Exercise » Of the lines in the data below, write out exactly those from the one holding "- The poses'" through the one holding "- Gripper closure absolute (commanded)", both included.

Listed entries START

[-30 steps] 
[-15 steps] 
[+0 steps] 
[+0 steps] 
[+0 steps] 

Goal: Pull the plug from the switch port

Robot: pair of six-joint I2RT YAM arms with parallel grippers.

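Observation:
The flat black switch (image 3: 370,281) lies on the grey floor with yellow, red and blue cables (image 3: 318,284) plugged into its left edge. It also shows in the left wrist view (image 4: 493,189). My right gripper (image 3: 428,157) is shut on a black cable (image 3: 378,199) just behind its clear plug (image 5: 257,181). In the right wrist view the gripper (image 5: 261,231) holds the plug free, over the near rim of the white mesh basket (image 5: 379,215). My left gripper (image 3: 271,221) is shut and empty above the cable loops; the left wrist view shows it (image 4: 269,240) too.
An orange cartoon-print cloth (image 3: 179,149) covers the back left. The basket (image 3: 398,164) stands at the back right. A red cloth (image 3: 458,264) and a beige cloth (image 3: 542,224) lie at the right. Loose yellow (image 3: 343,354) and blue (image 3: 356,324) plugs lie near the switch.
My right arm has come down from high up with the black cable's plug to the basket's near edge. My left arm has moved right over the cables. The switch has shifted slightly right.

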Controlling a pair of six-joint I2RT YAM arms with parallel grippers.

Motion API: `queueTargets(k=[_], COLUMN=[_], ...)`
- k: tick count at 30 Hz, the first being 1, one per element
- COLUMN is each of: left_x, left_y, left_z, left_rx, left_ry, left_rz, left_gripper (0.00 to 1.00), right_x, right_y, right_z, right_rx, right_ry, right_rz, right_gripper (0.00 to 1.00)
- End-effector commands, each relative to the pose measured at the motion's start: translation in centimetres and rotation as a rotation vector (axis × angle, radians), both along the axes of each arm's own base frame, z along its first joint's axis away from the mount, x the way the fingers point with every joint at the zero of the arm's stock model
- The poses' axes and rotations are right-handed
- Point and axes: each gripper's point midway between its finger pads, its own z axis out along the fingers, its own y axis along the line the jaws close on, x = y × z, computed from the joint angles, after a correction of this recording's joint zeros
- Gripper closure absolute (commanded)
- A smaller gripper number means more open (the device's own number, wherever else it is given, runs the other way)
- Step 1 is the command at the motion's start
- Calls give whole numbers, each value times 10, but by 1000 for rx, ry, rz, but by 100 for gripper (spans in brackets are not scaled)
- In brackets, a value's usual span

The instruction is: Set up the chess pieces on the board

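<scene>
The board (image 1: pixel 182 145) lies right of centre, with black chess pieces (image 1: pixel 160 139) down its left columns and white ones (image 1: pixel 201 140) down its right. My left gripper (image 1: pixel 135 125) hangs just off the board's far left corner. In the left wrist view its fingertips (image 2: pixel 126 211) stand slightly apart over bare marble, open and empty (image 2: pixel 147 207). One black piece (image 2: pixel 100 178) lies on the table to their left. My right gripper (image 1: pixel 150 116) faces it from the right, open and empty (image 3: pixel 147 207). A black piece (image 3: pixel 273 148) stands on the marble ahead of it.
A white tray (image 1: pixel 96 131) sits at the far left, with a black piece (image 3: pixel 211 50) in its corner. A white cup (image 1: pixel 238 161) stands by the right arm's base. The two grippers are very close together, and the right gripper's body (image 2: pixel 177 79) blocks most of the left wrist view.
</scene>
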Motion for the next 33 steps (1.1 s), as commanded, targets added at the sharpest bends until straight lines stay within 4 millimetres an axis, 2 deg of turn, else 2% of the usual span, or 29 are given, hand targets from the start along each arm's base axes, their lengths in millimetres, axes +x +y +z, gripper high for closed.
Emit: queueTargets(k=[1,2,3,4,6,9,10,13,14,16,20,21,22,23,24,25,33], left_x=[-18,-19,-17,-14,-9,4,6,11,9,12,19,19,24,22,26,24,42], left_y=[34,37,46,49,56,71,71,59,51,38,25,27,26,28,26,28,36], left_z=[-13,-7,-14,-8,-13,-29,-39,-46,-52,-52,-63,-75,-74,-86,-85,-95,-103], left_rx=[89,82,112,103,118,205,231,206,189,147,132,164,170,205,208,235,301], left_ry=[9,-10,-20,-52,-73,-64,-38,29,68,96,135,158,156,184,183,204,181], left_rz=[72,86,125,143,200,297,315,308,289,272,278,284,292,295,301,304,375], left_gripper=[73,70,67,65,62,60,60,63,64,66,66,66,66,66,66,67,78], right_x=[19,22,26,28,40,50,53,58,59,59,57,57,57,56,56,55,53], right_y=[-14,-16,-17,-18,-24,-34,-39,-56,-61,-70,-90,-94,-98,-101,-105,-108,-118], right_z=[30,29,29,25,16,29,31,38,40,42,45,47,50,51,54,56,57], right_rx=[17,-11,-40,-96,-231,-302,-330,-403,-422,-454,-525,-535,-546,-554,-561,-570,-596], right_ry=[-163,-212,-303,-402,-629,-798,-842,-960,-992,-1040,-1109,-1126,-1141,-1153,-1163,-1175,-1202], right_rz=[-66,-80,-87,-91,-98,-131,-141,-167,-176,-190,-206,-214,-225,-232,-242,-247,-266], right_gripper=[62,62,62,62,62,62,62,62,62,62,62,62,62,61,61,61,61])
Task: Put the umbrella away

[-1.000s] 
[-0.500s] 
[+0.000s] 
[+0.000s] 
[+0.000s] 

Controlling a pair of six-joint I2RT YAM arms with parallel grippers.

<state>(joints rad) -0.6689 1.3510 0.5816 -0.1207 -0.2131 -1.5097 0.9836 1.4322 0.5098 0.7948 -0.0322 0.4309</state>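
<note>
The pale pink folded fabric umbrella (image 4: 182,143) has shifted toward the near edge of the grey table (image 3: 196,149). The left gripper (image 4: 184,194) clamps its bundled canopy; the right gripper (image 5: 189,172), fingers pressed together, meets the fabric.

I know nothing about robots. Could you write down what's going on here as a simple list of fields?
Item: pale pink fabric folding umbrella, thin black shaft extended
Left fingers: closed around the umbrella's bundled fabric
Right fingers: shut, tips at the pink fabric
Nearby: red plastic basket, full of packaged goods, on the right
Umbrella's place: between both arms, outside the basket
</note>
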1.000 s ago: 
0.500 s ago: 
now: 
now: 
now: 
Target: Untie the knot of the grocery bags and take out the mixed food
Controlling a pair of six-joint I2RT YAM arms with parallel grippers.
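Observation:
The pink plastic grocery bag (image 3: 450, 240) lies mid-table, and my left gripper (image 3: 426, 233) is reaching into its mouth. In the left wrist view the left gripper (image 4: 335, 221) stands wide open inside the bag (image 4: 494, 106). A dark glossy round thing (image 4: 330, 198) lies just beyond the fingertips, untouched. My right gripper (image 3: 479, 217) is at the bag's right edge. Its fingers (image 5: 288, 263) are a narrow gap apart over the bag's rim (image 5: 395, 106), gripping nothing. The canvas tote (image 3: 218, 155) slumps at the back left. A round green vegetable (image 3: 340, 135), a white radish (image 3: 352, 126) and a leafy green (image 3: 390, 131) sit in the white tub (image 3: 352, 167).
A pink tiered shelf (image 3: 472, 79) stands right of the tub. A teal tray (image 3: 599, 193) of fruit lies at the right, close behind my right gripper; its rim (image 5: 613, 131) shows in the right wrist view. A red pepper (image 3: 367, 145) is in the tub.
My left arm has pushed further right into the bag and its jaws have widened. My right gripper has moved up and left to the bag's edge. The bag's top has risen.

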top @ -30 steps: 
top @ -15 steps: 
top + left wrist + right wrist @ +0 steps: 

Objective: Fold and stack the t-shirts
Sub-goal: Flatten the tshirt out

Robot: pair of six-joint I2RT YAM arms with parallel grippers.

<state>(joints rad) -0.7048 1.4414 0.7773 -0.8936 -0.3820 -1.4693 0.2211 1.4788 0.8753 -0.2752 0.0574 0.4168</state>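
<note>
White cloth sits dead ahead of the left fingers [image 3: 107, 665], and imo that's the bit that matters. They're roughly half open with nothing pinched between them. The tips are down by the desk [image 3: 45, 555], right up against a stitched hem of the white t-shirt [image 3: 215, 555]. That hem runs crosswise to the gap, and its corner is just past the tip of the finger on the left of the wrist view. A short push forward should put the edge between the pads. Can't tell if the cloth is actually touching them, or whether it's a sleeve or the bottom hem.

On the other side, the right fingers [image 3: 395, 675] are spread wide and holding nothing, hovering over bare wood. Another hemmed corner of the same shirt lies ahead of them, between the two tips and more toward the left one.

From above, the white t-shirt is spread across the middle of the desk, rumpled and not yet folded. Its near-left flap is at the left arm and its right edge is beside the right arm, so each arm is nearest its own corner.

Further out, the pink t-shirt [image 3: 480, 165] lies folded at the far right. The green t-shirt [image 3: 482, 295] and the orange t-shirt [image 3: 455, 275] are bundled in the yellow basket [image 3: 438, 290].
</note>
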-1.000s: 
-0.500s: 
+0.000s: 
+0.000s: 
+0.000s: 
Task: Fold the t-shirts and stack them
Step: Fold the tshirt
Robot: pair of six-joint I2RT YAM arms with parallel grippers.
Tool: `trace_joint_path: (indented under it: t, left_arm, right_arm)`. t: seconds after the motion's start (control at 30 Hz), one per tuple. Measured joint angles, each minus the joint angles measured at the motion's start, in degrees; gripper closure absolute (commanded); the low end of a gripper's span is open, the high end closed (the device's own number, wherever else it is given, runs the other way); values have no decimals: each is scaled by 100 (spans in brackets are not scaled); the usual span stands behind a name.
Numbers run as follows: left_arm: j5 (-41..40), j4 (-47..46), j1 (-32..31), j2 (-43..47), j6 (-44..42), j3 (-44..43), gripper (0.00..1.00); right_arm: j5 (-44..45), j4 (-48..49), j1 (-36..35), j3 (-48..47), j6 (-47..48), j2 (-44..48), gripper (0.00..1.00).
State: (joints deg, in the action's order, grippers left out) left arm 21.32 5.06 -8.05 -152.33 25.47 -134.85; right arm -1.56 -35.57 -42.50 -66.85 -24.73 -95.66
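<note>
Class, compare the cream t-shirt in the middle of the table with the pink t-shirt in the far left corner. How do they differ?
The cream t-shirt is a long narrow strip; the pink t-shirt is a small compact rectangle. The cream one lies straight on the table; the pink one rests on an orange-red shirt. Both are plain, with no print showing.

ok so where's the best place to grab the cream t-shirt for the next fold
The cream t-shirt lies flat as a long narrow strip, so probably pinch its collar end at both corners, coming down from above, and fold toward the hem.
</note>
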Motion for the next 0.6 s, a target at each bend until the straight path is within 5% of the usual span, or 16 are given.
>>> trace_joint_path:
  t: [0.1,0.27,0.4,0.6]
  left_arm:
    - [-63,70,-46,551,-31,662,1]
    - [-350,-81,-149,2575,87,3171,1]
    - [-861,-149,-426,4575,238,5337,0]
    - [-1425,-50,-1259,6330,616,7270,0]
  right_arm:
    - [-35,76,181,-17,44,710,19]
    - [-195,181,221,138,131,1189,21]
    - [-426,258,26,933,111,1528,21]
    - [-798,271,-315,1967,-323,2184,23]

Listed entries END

Answer to this task »
- The poses' axes and rotations are right-handed
- Point and axes: each gripper's point midway between its finger pads, its own z axis out along the fingers, its own y axis along the line the jaws close on, x = y × z, computed from the joint angles, after a correction of this recording's joint zeros
- Gripper closure absolute (commanded)

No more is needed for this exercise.